### PROBLEM
Print all of the data exactly as written.

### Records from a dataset
══════════════════════════════

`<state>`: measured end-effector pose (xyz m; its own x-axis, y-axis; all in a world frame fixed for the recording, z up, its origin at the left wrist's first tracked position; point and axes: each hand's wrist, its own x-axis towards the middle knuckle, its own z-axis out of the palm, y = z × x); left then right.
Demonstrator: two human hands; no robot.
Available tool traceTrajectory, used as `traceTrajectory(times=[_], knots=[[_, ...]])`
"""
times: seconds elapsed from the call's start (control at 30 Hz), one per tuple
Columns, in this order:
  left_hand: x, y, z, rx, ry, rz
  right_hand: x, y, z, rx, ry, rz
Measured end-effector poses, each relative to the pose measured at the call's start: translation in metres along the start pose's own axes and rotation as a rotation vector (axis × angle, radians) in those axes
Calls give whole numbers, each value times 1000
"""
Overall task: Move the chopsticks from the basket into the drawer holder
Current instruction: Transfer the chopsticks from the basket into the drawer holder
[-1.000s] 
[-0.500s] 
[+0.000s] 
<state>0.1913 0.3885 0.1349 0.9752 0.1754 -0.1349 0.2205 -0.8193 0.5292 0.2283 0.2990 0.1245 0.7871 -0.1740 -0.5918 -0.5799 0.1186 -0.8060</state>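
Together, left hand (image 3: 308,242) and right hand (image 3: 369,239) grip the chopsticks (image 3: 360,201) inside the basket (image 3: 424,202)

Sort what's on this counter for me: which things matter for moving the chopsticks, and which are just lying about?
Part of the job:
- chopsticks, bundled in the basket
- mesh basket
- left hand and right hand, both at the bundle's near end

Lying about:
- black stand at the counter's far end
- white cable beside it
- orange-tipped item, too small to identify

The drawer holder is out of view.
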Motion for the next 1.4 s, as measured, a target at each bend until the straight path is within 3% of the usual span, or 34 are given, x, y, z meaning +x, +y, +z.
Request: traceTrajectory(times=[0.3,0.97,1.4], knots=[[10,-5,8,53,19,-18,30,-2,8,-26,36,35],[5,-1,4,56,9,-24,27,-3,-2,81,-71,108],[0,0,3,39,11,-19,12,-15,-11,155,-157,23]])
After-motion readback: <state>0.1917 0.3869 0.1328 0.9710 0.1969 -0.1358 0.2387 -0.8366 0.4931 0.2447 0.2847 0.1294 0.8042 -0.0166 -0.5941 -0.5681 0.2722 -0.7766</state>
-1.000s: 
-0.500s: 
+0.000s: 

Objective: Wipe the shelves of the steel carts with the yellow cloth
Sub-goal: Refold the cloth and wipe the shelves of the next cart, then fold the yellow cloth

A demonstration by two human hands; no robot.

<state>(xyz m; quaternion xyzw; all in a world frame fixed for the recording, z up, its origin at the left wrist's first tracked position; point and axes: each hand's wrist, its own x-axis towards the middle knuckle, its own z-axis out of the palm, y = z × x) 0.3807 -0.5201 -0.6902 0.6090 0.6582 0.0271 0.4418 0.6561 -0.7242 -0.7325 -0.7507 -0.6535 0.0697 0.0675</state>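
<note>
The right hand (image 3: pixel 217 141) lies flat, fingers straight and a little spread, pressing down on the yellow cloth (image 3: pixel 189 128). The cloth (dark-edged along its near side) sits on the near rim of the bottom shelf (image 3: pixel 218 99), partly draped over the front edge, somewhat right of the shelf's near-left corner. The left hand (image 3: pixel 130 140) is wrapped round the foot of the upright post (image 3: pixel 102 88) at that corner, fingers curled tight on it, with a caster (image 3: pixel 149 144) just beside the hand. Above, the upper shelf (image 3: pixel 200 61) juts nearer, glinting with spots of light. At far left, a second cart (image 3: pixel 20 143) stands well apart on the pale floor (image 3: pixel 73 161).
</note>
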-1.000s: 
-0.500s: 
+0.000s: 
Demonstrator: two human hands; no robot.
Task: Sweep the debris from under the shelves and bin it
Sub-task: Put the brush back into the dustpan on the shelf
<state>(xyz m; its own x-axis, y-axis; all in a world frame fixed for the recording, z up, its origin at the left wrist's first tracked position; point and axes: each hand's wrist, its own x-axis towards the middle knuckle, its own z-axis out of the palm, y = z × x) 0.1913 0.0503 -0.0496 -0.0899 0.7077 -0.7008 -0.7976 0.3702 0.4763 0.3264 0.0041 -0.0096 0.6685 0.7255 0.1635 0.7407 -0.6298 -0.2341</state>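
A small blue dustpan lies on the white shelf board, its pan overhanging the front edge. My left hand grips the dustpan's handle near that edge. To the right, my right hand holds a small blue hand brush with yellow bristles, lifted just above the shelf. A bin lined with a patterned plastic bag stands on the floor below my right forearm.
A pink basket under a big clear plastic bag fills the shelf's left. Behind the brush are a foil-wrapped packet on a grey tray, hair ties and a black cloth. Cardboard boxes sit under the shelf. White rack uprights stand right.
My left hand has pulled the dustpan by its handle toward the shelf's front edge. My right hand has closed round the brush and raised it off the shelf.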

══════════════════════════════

### OUTPUT FOR THIS EXERCISE
`<state>`: measured end-effector pose (xyz m; its own x-axis, y-axis; all in a world frame fixed for the recording, z up, its origin at the left wrist's first tracked position; point and axes: each hand's wrist, its own x-axis towards the middle knuckle, its own z-axis out of the palm, y = z × x); left then right.
Demonstrator: two human hands; no robot.
Available tool traceTrajectory, used as `traceTrajectory(times=[_], knots=[[_, ...]])`
"""
times: seconds elapsed from the call's start (control at 30 Hz), one per tuple
Columns, in this order:
  left_hand: x, y, z, rx, ry, rz
  right_hand: x, y, z, rx, ry, rz
Measured end-effector poses, each relative to the pose measured at the call's start: translation in metres along the start pose's own axes and rotation as a rotation vector (axis × angle, radians) in those axes
Calls give whole numbers, each value times 1000
"""
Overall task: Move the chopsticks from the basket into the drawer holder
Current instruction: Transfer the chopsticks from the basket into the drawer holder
[-1.000s] 
[-0.500s] 
[+0.000s] 
<state>0.1913 0.3885 0.1349 0.9752 0.1754 -0.1349 0.2205 -0.8193 0.5292 0.2283 0.2990 0.1245 0.7871 -0.1740 -0.5918 -0.5799 0.1186 -0.8060</state>
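Together, left hand (image 3: 308,242) and right hand (image 3: 369,239) grip the chopsticks (image 3: 360,201) inside the basket (image 3: 424,202)

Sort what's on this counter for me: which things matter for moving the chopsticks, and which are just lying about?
Part of the job:
- chopsticks, bundled in the basket
- mesh basket
- left hand and right hand, both at the bundle's near end

Lying about:
- black stand at the counter's far end
- white cable beside it
- orange-tipped item, too small to identify

The drawer holder is out of view.
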Motion for the next 1.4 s, as measured, a target at each bend until the straight path is within 3% of the usual span, or 34 are given, x, y, z meaning +x, +y, +z.
Request: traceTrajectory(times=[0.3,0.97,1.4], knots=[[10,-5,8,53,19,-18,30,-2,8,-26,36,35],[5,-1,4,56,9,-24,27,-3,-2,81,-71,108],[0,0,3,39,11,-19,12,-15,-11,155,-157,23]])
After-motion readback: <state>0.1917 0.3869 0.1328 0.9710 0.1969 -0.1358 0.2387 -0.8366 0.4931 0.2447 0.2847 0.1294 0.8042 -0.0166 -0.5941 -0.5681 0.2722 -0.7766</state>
-1.000s: 
-0.500s: 
+0.000s: 

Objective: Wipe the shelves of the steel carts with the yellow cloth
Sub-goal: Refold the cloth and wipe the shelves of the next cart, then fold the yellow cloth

A demonstration by two human hands; no robot.

<state>(xyz m; quaternion xyzw; all in a world frame fixed for the recording, z up, its origin at the left wrist's first tracked position; point and axes: each hand's wrist, its own x-axis towards the middle knuckle, its own z-axis out of the palm, y = z × x) 0.3807 -0.5201 -0.6902 0.6090 0.6582 0.0271 0.4418 0.6561 -0.7242 -0.7325 -0.7507 -0.6535 0.0697 0.0675</state>
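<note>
The right hand (image 3: pixel 217 141) lies flat, fingers straight and a little spread, pressing down on the yellow cloth (image 3: pixel 189 128). The cloth (dark-edged along its near side) sits on the near rim of the bottom shelf (image 3: pixel 218 99), partly draped over the front edge, somewhat right of the shelf's near-left corner. The left hand (image 3: pixel 130 140) is wrapped round the foot of the upright post (image 3: pixel 102 88) at that corner, fingers curled tight on it, with a caster (image 3: pixel 149 144) just beside the hand. Above, the upper shelf (image 3: pixel 200 61) juts nearer, glinting with spots of light. At far left, a second cart (image 3: pixel 20 143) stands well apart on the pale floor (image 3: pixel 73 161).
</note>
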-1.000s: 
-0.500s: 
+0.000s: 
Demonstrator: two human hands; no robot.
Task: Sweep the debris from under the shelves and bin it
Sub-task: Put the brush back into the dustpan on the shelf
<state>(xyz m; its own x-axis, y-axis; all in a world frame fixed for the recording, z up, its origin at the left wrist's first tracked position; point and axes: each hand's wrist, its own x-axis towards the middle knuckle, its own z-axis out of the palm, y = z × x) 0.1913 0.0503 -0.0496 -0.0899 0.7077 -0.7008 -0.7976 0.3702 0.4763 0.3264 0.0041 -0.0096 0.6685 0.7255 0.1635 0.7407 -0.6298 -0.2341</state>
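A small blue dustpan lies on the white shelf board, its pan overhanging the front edge. My left hand grips the dustpan's handle near that edge. To the right, my right hand holds a small blue hand brush with yellow bristles, lifted just above the shelf. A bin lined with a patterned plastic bag stands on the floor below my right forearm.
A pink basket under a big clear plastic bag fills the shelf's left. Behind the brush are a foil-wrapped packet on a grey tray, hair ties and a black cloth. Cardboard boxes sit under the shelf. White rack uprights stand right.
My left hand has pulled the dustpan by its handle toward the shelf's front edge. My right hand has closed round the brush and raised it off the shelf.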

This finishes the answer.